I’m so sad. My entire 40-plant bed of paste tomatoes has early blight. My schedule has been so nuts over the last week since I discovered the first signs, and I haven’t had a moment to pull plants and dispose of them. My apologies to the neighbors if it’s traveling from mine to yours on the wind. I stopped my truck on the way out of the driveway yesterday morning to survey the damage and it’s bad, but the vines are FULL of giant fruit. I must be in denial because I keep thinking, oh maybe it’s just going to effect the leaves. Silly me.
I didn’t realize blight had made it this far west. I thought I was safe because I started my tomatoes from organic seed and organic soil in my basement instead of buying plants from a big box store. I was wrong.
I know this is just one of those things that happens and it’s been a ridiculously wet summer, which makes blight thrive, but every day I read another gardener’s account of bagging up their tomato and potato plants and forfeiting their gleaming jars of sauce and salsa and it feels like the plague has hit. I suppose early blight is a sort of plant black plague. I’m going to skip photos, it’s too depressing.
I’m wondering if my new lasagna bed made the plants more susceptible to the blight, and it’s time to find out if there’s anything I can do to safely treat my soil so it doesn’t recur next year. I noticed a bunch of yellowed and browned leaves in the Matt’s Wild Cherry and Cosmonaut Volkovs last night, so it’s just a matter of time before my entire tomato crop is wasted. I should probably pull my potatoes immediately, too.
Oh, this gardening year has been the worst ever and I’m pitching a little fit in my heart. Can you feel me stomping my feet? I started off with such high hopes! Most of my beds were prepared for spring planting in the fall and I got so much in the ground early. Then I went away and the ground hogs and rabbits moved in. Now blight, which means I lost eighty percent of my summer crops. Sigh.
I guess it’s a good lesson in attachment. I’ve come to identify myself so strongly with my gardens and things are percolating under the surface of the community that is leading me towards work in gardening. I’m a little bit worried that this season just proves I haven’t got what it takes. But only a little bit worried. I can shoot out the other side of that black tunnel of fear into the stupid blinding light of my list of things to do to prevent the same scene next year.
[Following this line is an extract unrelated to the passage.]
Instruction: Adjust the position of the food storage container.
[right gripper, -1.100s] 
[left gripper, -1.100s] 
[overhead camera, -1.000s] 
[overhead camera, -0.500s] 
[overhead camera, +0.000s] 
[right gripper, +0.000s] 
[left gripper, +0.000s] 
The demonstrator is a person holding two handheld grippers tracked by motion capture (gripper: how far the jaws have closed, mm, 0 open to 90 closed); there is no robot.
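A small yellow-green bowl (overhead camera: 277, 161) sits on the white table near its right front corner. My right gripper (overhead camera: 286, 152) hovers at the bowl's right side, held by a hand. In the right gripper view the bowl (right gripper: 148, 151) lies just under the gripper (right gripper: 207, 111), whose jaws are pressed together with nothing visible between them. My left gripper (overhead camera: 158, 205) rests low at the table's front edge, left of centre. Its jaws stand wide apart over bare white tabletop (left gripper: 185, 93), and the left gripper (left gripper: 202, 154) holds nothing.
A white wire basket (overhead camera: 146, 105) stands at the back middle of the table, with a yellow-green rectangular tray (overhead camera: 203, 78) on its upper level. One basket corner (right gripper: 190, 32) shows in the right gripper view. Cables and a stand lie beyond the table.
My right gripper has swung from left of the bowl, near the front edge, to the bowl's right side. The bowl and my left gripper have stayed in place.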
Buried fences. Soil amendments. Crop rotation. You just move forward or you stop, right?
I’m not going to give detailed voice to how much I want to stop at this moment. Amen for the winter. In past years I’ve said that — meaning how nice it is to give my body a rest. Gardening at this scale is a lot of physical work. But now? Now I’m simply hopeful that winter will heal my blighted heart and bring me back to the place of loving my garden again. At the moment, I’m thinking a bulldozer might be the answer. Double sigh.
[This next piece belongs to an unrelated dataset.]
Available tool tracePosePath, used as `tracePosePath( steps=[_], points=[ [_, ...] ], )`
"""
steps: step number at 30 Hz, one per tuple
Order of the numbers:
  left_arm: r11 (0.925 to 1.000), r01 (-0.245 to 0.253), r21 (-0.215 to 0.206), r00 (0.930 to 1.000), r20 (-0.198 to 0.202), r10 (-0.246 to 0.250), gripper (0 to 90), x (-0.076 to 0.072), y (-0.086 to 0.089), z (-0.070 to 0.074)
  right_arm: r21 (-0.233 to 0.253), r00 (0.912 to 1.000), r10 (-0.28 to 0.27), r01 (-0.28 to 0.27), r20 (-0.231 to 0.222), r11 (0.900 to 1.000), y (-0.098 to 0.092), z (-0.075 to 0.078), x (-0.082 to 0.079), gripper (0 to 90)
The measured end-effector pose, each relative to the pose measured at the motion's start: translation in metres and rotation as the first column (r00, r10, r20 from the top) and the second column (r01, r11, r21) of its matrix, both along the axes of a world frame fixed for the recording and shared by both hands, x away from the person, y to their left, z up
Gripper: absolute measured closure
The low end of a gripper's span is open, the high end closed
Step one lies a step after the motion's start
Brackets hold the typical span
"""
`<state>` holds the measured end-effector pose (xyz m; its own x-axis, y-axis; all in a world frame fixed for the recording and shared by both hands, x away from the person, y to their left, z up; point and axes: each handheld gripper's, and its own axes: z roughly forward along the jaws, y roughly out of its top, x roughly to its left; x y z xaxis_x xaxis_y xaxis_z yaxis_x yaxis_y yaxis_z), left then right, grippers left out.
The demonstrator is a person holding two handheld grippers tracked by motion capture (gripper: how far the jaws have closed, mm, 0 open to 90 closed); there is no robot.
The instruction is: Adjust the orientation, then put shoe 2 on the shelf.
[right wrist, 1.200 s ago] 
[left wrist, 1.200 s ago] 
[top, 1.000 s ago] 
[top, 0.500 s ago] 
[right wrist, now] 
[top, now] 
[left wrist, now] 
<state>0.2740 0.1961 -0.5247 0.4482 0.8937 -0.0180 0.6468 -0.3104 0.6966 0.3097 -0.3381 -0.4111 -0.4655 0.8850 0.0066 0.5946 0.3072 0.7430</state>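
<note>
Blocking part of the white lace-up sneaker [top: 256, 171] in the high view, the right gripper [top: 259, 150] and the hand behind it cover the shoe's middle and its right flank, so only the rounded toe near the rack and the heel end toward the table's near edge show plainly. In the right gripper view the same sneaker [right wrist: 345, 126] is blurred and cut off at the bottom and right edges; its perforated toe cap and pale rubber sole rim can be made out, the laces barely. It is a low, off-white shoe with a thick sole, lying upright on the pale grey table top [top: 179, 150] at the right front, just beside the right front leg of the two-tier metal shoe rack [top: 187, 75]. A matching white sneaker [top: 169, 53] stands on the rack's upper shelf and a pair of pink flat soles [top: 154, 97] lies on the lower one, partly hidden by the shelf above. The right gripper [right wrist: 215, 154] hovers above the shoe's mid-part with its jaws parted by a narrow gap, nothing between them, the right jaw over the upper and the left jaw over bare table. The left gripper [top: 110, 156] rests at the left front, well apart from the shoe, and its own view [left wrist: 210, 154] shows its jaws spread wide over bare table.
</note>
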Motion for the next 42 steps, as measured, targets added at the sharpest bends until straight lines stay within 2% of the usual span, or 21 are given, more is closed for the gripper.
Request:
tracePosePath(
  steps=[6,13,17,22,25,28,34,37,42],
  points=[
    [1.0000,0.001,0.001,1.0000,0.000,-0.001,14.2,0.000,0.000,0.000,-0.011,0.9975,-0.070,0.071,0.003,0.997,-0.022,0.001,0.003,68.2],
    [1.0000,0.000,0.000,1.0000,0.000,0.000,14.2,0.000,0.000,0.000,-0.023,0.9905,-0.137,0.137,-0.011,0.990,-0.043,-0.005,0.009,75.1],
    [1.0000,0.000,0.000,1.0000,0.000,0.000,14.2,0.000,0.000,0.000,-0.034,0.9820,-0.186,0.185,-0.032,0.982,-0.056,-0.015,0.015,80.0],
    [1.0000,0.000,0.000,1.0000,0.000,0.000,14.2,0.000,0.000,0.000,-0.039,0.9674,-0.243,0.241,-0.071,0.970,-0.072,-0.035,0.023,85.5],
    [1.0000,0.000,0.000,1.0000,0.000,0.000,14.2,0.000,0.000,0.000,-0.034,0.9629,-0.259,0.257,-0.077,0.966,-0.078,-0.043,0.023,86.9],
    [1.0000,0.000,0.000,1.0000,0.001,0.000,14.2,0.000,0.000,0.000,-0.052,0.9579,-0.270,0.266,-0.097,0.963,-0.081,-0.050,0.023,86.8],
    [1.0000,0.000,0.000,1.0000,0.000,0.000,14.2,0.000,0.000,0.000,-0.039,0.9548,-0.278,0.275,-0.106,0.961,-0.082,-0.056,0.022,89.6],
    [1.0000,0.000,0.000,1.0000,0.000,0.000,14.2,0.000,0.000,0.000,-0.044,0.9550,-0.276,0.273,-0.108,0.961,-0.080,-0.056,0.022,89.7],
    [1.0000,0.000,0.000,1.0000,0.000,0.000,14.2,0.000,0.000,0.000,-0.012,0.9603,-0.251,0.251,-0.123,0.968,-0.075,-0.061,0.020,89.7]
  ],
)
I feel so bad for the farmers that are losing their cash crops. I’m just missing out on a freezer full of marinara and a pantry self of salsa. I can still go buy tomatoes from a u-pick (as long as they don’t also have blight). Yes, I was counting on my crops for winter. Losing 280 foot row of shelling beans when the beans were *just* about ready for the first picking, to the furry little f*ckers has put me in a space of no mercy. But I can buy beans. They won’t taste as good and I’ll spend money I don’t want to spend, but I have the option.
I don’t know, you guys. Something about this season feels like an alarm sounding. Guess I’d better make my list and get to work.